Le dernier témoin, en treillis, a choisi de garder son cache-nez et l’anonymat. Il se présente sous les seules initiales « K. S. ». Il était en service dans les forces spéciales ivoiriennes le jour de l’attentat, et a été l’un des premiers dépêchés sur les lieux. C’est lui qui a mené la riposte qui a coûté la vie à deux assaillants. Son équipe d’intervention est arrivée sur place quarante-cinq minutes à une heure après le début des tirs, estime-t-il, et s’est dirigée vers l’Etoile du Sud, où une civile cachée lui avait indiqué la présence des terroristes.
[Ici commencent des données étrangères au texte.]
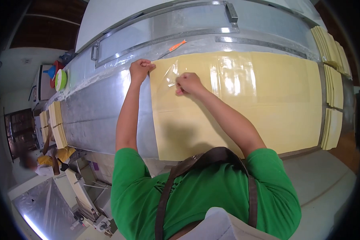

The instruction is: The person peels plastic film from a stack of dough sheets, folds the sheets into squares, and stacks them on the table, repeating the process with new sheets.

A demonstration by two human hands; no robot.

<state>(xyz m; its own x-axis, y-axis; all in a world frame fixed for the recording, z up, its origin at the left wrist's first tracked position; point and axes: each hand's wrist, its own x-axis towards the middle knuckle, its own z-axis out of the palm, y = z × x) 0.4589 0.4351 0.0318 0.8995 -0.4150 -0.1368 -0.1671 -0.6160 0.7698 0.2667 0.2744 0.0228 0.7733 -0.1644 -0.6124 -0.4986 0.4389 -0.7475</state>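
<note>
At 10 o'clock, a round green plastic bowl is seen, contents indistinct. At 11, the smooth yellow sheet, spread toward 3, is touched by the left hand, grip unclear; at 12, glossy film is pinched by the right hand.

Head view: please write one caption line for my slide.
Left hand at a corner of the yellow sheet, right hand holding clear film over it.
</note>
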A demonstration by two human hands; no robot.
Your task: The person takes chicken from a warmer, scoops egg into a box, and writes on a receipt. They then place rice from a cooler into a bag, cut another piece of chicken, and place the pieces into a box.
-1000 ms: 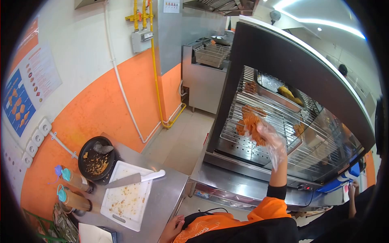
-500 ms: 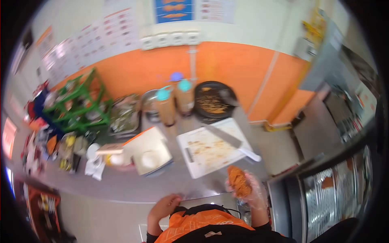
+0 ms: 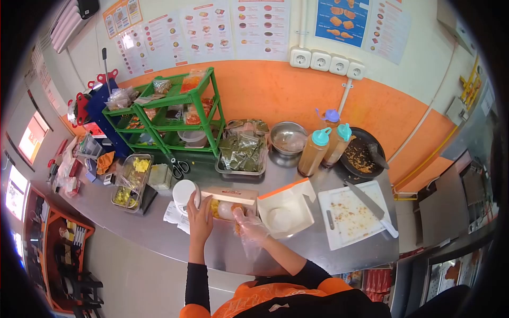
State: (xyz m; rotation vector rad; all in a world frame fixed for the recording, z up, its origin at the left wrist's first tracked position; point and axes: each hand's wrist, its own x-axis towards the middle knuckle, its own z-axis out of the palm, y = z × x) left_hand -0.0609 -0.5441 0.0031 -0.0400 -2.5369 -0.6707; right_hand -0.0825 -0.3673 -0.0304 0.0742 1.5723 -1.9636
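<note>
My left hand has its fingers stretched out at the left end of an open paper food box, beside a round white tub. It seems to touch the box's edge. In a clear plastic glove, my right hand holds a piece of fried chicken low at the box's front right side. Inside the box lie yellow food and a white rounded portion, possibly rice in wrap. A second open box, with an orange edge and a white round form within, stands to the right.
Farther right is a white cutting board with crumbs and a knife. Behind stand sauce bottles, a black pan, a metal bowl and a tray of leaf-wrapped packets. A green rack and scissors are to the left.
My right hand has carried the fried chicken left from in front of the cutting board to the food box. My left hand has risen from the counter's front edge to the box. The view has turned left.
</note>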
« On avançait dans cette direction quand on a entendu des coups de feu vers [l’Hôtel] La Paillote, raconte-t-il. Une partie de l’équipe est entrée en contact avec l’un des attaquants côté plage, et on a réussi à l’abattre en quelques minutes. Mais le deuxième s’est replié sur le chemin vers l’hôtel, et c’est à ce moment-là que nous avons essuyé des pertes. » Deux des hommes de K. S. sont tués. Les autres mettront « vingt ou trente minutes » pour l’abattre. L’attaque a été menée à la kalachnikov, une première en Côte d’Ivoire. « Ils avaient des AK-47 et tiraient en rafales, détaille K. S. On voyait bien qu’ils étaient entraînés. »
Un avis que partage le propriétaire de La Paillote, Patrick Colin. « L’un des deux était très mauvais tireur, note ce témoin. Au début de l’assaut, il a voulu tirer sur une cinquantaine de clients qui tentaient de prendre la fuite sur le parking, mais il a visé trop haut et n’a touché personne. L’autre, en revanche, je l’ai vu monter à l’assaut des forces spéciales et lui était très, très entraîné. Je peux vous le dire avec certitude, j’ai moi-même été militaire. »
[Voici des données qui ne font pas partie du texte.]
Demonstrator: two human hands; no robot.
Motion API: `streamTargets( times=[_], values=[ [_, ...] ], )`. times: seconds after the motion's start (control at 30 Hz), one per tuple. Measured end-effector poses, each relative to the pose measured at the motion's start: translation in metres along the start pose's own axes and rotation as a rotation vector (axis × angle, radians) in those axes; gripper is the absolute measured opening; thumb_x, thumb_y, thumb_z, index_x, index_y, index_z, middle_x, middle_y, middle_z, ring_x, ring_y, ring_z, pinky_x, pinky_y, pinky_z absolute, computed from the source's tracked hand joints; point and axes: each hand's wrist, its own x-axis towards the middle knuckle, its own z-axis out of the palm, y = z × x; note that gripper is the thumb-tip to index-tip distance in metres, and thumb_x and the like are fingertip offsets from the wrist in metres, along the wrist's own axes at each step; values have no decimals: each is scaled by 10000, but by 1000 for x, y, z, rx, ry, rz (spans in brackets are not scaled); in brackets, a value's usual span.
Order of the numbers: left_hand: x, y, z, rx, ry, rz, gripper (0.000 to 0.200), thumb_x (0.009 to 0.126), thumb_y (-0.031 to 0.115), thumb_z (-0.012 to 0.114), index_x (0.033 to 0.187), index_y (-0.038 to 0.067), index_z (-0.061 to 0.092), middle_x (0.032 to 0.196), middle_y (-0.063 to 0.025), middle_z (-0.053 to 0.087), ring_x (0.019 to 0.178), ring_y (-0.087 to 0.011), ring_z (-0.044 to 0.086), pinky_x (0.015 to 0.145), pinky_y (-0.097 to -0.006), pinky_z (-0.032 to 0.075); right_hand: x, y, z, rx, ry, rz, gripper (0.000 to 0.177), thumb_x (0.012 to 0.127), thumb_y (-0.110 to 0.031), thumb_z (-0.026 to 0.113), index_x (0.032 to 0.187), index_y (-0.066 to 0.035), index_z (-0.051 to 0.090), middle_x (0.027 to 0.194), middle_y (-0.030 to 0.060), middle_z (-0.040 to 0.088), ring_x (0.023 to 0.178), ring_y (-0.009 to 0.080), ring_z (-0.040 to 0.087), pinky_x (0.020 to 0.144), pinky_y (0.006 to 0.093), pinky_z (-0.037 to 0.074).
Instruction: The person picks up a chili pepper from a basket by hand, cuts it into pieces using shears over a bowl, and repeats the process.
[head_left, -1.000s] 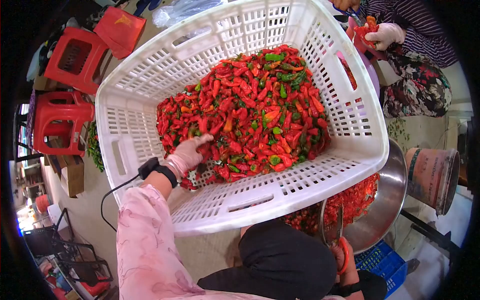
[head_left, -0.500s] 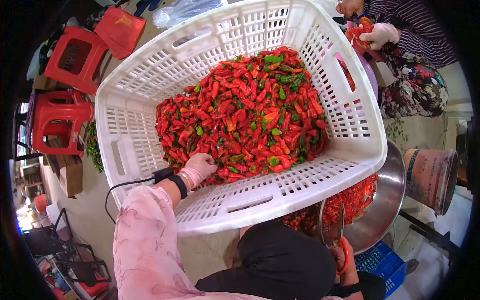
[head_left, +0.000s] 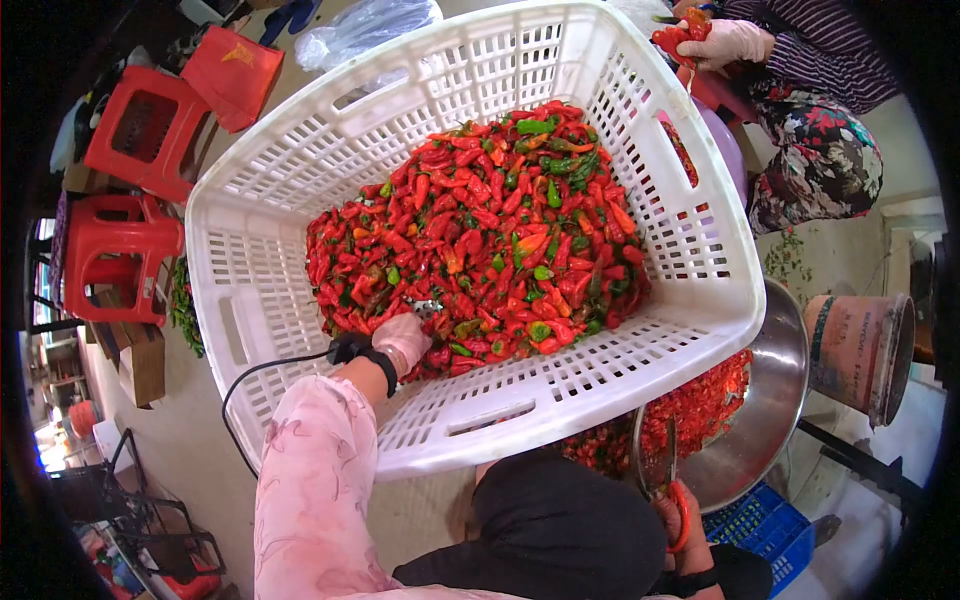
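A large white plastic basket (head_left: 480, 432) holds a heap of mostly red peppers (head_left: 470, 230), with some green ones among them. My left hand (head_left: 402, 342), in a pale glove, is at the near left side of the heap. Its fingers curl down into the red peppers, and their tips are hidden. Below the basket's right corner, my right hand (head_left: 680, 515) grips scissors (head_left: 681, 520) with orange-red handles. The blades point up over chopped red peppers (head_left: 690, 405) in a metal bowl (head_left: 775, 400).
Red plastic stools (head_left: 120, 255) and a red bag (head_left: 230, 80) are on the left. Another person's gloved hand (head_left: 725, 45) holds red peppers at upper right. A bucket (head_left: 860, 350) stands beside the bowl, with a blue crate (head_left: 765, 535) beneath it.
My left hand has moved slightly right and down against the heap, and a small pale gap shows beside its fingers. My right hand stays on the scissors. The view has shifted a little.
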Motion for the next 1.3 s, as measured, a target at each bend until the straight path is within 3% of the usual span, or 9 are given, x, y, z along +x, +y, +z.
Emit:
streamTargets(
  times=[0.17, 0.23, 0.27, 0.47, 0.83, 1.0, 1.07, 1.23, 1.3],
  values=[
    [-6, -29, 5, -449, -12, 173, 391, 726, 322, 647, 993, 44, 582, 934, -155, 622, 753, -264, 622, 642, -360, 503, -1, 2, -3, 73, -3, 11, 180, 820, -120, 540, 972, -61, 466, 631, 24, 456, 430, 133, 445, 356, 268, 355],
    [-21, -31, -25, -1281, -587, -78, 344, 737, 293, 666, 961, 60, 547, 939, -156, 620, 577, -227, 587, 477, -340, 474, 2, 3, -5, 107, -3, 16, 181, 819, -124, 541, 971, -59, 467, 634, 25, 455, 438, 131, 448, 359, 266, 354],
    [-29, -28, -32, -1417, -586, -69, 280, 751, 242, 663, 923, 79, 513, 919, -153, 622, 468, -205, 529, 379, -312, 421, 3, 6, -5, 80, -20, -23, 188, 818, -130, 547, 972, -61, 463, 628, 24, 451, 435, 130, 444, 358, 264, 352],
    [-37, -26, -43, -1620, -710, 192, 256, 773, 165, 623, 980, 76, 501, 919, -133, 617, 462, -205, 535, 395, -320, 447, -3, 3, -5, 99, -28, -2, 215, 817, -152, 566, 972, -70, 442, 620, 24, 441, 425, 127, 432, 355, 266, 357],
    [-48, -14, -32, -1461, -704, 118, 231, 785, 151, 617, 980, 82, 513, 832, -69, 584, 537, -170, 548, 398, -288, 443, 2, 5, -5, 94, -32, -13, 205, 812, -140, 573, 945, -70, 434, 600, 21, 428, 406, 140, 426, 349, 273, 360],
    [-47, -11, -10, -1106, -650, 119, 167, 770, 151, 647, 879, 41, 584, 873, -50, 612, 802, -132, 579, 742, -263, 460, -3, -2, 0, 92, -25, 17, 232, 806, -136, 581, 986, -70, 450, 616, 12, 436, 422, 124, 429, 357, 265, 350],
    [-41, -16, -13, -1137, -559, 322, 70, 765, 74, 621, 824, 43, 600, 861, -37, 617, 839, -140, 583, 821, -260, 429, -7, -9, 4, 99, -9, 38, 234, 808, -132, 575, 997, -67, 452, 616, 11, 438, 427, 120, 431, 361, 261, 348],
    [5, -34, -39, -1113, -46, 254, 200, 624, 66, 726, 785, 26, 614, 728, -17, 597, 718, -98, 540, 701, -241, 432, -1, 1, -2, 85, -3, 25, 240, 811, -122, 569, 1011, -57, 453, 630, 10, 450, 444, 118, 438, 379, 254, 347],
    [15, -39, -61, -742, 171, 162, 289, 631, 160, 732, 871, 36, 630, 742, -52, 622, 712, -141, 582, 693, -283, 453, 1, 5, -4, 69, -26, 30, 243, 806, -114, 574, 1011, -56, 457, 650, 11, 460, 452, 120, 442, 385, 265, 344]
  ],
)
130 clients présents le jour de l’attaque
Selon ses calculs, 130 clients environ se trouvent ce jour-là à La Paillote, plus le personnel de l’hôtel. Il raconte avoir demandé immédiatement aux clients de partir, tandis qu’il faisait le tour des pièces pour les fermer une à une. L’un des assaillants ouvre alors le feu à l’intérieur et touche deux employées de l’ONU, une Macédonienne et une Ukrainienne, ainsi qu’une femme libanaise et ses deux enfants.
« Quand j’ai entendu les tirs s’éloigner vers la piscine, je suis ressorti pour les mettre à l’abri, raconte M. Colin, très droit dans sa chemise bleue. J’ai ramené la Libanaise à la cuisine avec ses enfants, et j’ai demandé à ceux qui se cachaient là de lui poser un garrot. Elle avait reçu plusieurs balles dans la jambe. Et puis j’ai ramené la dame ukrainienne de l’ONU, qui avait reçu une balle à la clavicule et avait la mâchoire arrachée. » Le propriétaire de l’hôtel retourne ensuite chercher la Macédonienne, Anita Andree Uska, qui décédera quelques minutes plus tard : « J’ai déposé un drap sur elle et je suis reparti. »
A l’arrivée des commandos, M. Colin voit le premier assaillant se faire abattre d’une balle dans la tête, puis le second tenir tête aux forces spéciales avant d’être tué à son tour. Il reconnaît au moins l’un des assaillants, dont les corps criblés de balles sont montrés à l’audience, mais aucun des accusés présents.